Macrolide resistance by efflux due to the msrA/msrB gene was only found in MSSA isolates (14/358; 13%). This is in contrast to the results of Lina et al.,7 who detected the msrA/msrB gene in both MSSA and MRSA isolates. Moreover, they found the gene in only 2.1% of the 144 S. aureus strains tested. In line with their observations, however, we found no combination of msrA/msrB with other macrolide resistance determinants. To date, three S. aureus isolates have been found to harbour esterase activity-hydrolysing macrolides and a macrolide efflux system.4
The ermB gene was the most prevalent resistance determinant found in erythromycin-resistant E. faecium isolates, followed by ermA (93% versus 4%). The combination of ermA and ermB was detected in two of 75 isolates (3%).
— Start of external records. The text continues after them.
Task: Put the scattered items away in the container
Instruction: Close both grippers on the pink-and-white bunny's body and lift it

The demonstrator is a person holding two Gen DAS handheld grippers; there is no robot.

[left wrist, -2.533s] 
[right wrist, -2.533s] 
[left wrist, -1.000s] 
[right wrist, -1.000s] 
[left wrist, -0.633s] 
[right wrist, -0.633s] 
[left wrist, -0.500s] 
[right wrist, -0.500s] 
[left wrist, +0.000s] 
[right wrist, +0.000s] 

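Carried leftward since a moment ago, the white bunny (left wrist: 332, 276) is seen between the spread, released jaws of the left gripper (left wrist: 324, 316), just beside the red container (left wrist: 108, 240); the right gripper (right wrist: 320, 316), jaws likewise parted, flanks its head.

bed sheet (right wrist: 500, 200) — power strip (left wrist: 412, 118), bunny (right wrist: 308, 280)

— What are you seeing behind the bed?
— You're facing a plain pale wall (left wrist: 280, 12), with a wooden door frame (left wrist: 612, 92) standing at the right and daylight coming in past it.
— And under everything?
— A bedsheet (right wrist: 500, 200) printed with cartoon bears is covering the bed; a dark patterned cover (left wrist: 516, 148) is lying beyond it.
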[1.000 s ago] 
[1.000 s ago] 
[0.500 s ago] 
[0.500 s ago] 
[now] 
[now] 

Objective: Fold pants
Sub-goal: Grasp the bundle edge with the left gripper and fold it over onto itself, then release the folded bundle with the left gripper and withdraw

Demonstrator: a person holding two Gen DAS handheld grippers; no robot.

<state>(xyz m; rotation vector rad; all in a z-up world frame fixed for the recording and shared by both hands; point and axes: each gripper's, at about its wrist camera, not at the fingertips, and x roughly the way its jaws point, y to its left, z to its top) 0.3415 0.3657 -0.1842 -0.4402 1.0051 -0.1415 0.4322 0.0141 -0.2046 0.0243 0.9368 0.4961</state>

Jensen and colleagues recently analysed 113 erythromycin-resistant enterococcal isolates of human and animal origin and found the ermB gene to be present in 88%.11
The frequency of isolates that displayed erythromycin resistance in the absence of one of the six resistance genes tested for ranged between 4.5% and 8.6% in the five groups of isolates analysed. This implies that other mechanisms contribute to macrolide resistance in S. aureus and E. faecium.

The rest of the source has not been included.